[THE DATA Boundary: Start]

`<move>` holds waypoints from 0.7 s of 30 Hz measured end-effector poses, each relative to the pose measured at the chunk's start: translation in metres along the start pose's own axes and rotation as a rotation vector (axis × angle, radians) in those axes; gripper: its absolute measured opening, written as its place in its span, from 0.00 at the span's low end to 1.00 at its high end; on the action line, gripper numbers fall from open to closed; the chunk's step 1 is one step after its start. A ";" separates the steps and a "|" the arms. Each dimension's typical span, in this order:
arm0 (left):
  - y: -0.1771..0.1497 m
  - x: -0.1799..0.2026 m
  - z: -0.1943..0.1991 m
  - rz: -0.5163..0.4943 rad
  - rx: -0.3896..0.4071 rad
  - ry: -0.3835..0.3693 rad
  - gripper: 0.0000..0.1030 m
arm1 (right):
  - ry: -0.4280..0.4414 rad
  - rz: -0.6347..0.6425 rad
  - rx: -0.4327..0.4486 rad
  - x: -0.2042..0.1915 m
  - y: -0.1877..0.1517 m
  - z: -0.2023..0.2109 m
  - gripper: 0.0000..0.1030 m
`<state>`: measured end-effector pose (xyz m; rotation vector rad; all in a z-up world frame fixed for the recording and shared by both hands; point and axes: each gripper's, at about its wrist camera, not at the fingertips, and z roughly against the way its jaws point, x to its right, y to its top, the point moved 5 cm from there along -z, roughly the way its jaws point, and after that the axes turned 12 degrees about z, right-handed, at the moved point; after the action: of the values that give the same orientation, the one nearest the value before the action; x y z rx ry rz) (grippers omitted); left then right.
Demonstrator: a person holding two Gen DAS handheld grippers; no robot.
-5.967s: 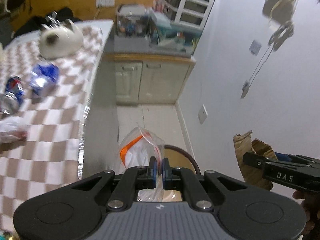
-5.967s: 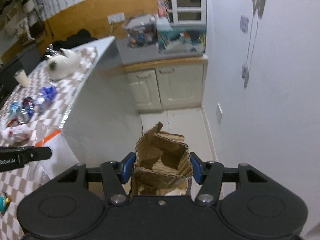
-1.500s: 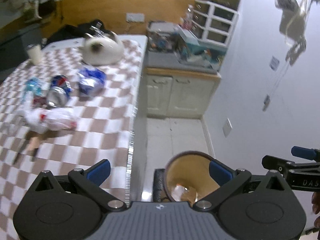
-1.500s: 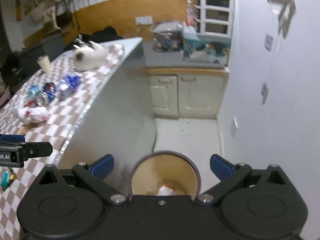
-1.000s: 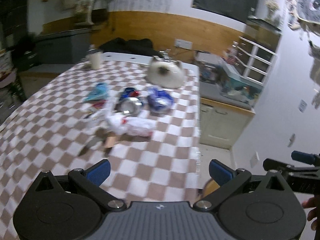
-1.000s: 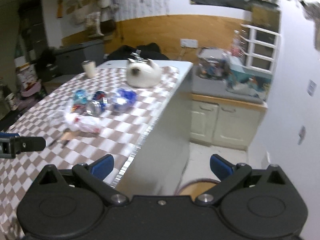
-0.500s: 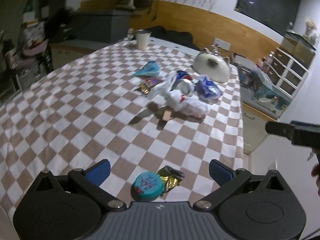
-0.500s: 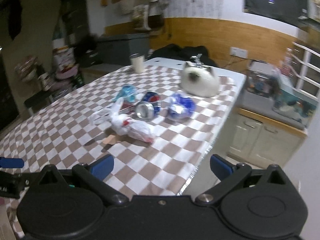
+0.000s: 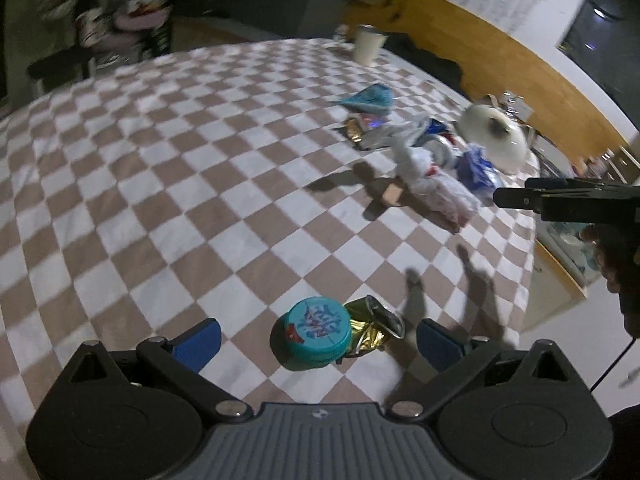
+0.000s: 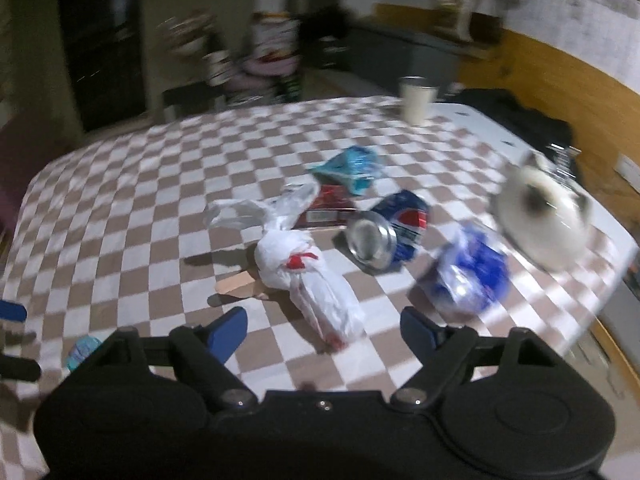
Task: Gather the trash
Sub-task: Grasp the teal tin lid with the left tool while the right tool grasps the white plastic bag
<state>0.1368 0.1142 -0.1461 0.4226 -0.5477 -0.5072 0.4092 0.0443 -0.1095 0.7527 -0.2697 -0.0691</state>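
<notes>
My left gripper (image 9: 318, 344) is open and empty, low over the checked table (image 9: 160, 184). A teal round lid (image 9: 318, 330) and a crumpled gold wrapper (image 9: 374, 330) lie between its fingers. My right gripper (image 10: 324, 326) is open and empty, just above a knotted white plastic bag (image 10: 308, 276). Beyond the bag lie a crushed Pepsi can (image 10: 386, 236), a blue crumpled wrapper (image 10: 470, 272), a red packet (image 10: 328, 208), a teal wrapper (image 10: 352, 168) and a wooden stick (image 10: 236, 282). The same pile shows in the left wrist view (image 9: 424, 164).
A white cat figure (image 10: 544, 220) sits near the table's far right edge. A white cup (image 10: 416, 100) stands at the far end. A dark cabinet and shelves (image 10: 248, 44) stand behind the table. The right gripper's finger (image 9: 560, 198) crosses the left wrist view.
Both grippers swung from the bin on the floor up to the table. The left has come down over the teal lid and the right over the white bag. Both jaws stay open.
</notes>
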 end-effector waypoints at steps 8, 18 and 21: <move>-0.007 -0.008 -0.027 0.100 -0.038 0.054 0.77 | 0.220 0.230 -0.076 0.009 0.015 -0.063 0.77; -0.003 -0.005 -0.046 0.148 -0.035 0.086 0.72 | 0.316 0.341 -0.157 0.010 0.023 -0.120 0.65; 0.000 -0.005 -0.046 0.148 -0.029 0.094 0.61 | 0.325 0.334 -0.179 0.011 0.021 -0.130 0.55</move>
<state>0.1604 0.1276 -0.1841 0.3735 -0.4761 -0.3504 0.4536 0.1448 -0.1835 0.5231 -0.0744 0.3397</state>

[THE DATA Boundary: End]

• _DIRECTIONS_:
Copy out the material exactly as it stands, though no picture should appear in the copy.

• _RESULT_:
`<move>` holds waypoints from 0.7 s of 30 Hz measured end-effector poses, each relative to the pose measured at the chunk's start: translation in metres along the start pose's own axes and rotation as a rotation vector (axis × angle, radians) in those axes; gripper: its absolute measured opening, written as its place in its span, from 0.00 at the span's low end to 1.00 at its high end; on the action line, gripper numbers fall from open to closed; the chunk's step 1 is one step after its start. A ";" separates the steps and a "|" the arms. Each dimension's typical span, in this order:
arm0 (left):
  - y: -0.1771..0.1497 m
  - x: -0.1799..0.2026 m
  - z: -0.1943..0.1991 m
  - rz: -0.5163..0.4943 rad
  - rx: -0.3896..0.4071 rad
  - ry: -0.3835..0.3693 rad
  - gripper: 0.0000..0.1030 m
arm1 (right):
  - ry: -0.4280..0.4414 rad
  - rz: -0.6347..0.6425 rad
  - rx: -0.4327..0.4486 rad
  - x: -0.2042..0.1915 m
  - y: -0.1877..0.1517 m
  - z: -0.2023..0.2109 m
  - gripper: 0.0000..0.1030 m
`<state>`: measured end-effector pose (xyz m; rotation vector rad; all in a z-up world frame fixed for the recording and shared by both hands; point and axes: each gripper's, at about its wrist camera, not at the fingertips, and z roughly against the way its jaws point, x to its right, y to its top, the point moved 5 cm from there along -z, roughly the way its jaws point, and after that the axes turned 12 degrees about z, right-handed, at the moved point; after the action: of the values that give the same orientation, the one nearest the value before the action; x y z rx ry rz) (grippers omitted); left then right.
Demonstrator: a person holding two Gen DAS handheld grippers; no robot.
-5.967s: 
-5.967s: 
-1.500s: 
-1.500s: 
-1.000s: 
-1.000s: 
-0.500s: 
-0.500s: 
+0.000s: 
+0.000s: 
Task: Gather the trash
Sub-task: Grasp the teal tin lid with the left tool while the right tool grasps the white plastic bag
<state>0.1368 0.1142 -0.1461 0.4226 -0.5477 -0.5072 0.4092 0.0443 -0.1095 0.7527 -0.2697 -0.0691</state>
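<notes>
My left gripper (image 9: 318, 344) is open and empty, low over the checked table (image 9: 160, 184). A teal round lid (image 9: 318, 330) and a crumpled gold wrapper (image 9: 374, 330) lie between its fingers. My right gripper (image 10: 324, 326) is open and empty, just above a knotted white plastic bag (image 10: 308, 276). Beyond the bag lie a crushed Pepsi can (image 10: 386, 236), a blue crumpled wrapper (image 10: 470, 272), a red packet (image 10: 328, 208), a teal wrapper (image 10: 352, 168) and a wooden stick (image 10: 236, 282). The same pile shows in the left wrist view (image 9: 424, 164).
A white cat figure (image 10: 544, 220) sits near the table's far right edge. A white cup (image 10: 416, 100) stands at the far end. A dark cabinet and shelves (image 10: 248, 44) stand behind the table. The right gripper's finger (image 9: 560, 198) crosses the left wrist view.
Both grippers swung from the bin on the floor up to the table. The left has come down over the teal lid and the right over the white bag. Both jaws stay open.
</notes>
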 end-effector waypoints at steps 8, 18 and 21: <move>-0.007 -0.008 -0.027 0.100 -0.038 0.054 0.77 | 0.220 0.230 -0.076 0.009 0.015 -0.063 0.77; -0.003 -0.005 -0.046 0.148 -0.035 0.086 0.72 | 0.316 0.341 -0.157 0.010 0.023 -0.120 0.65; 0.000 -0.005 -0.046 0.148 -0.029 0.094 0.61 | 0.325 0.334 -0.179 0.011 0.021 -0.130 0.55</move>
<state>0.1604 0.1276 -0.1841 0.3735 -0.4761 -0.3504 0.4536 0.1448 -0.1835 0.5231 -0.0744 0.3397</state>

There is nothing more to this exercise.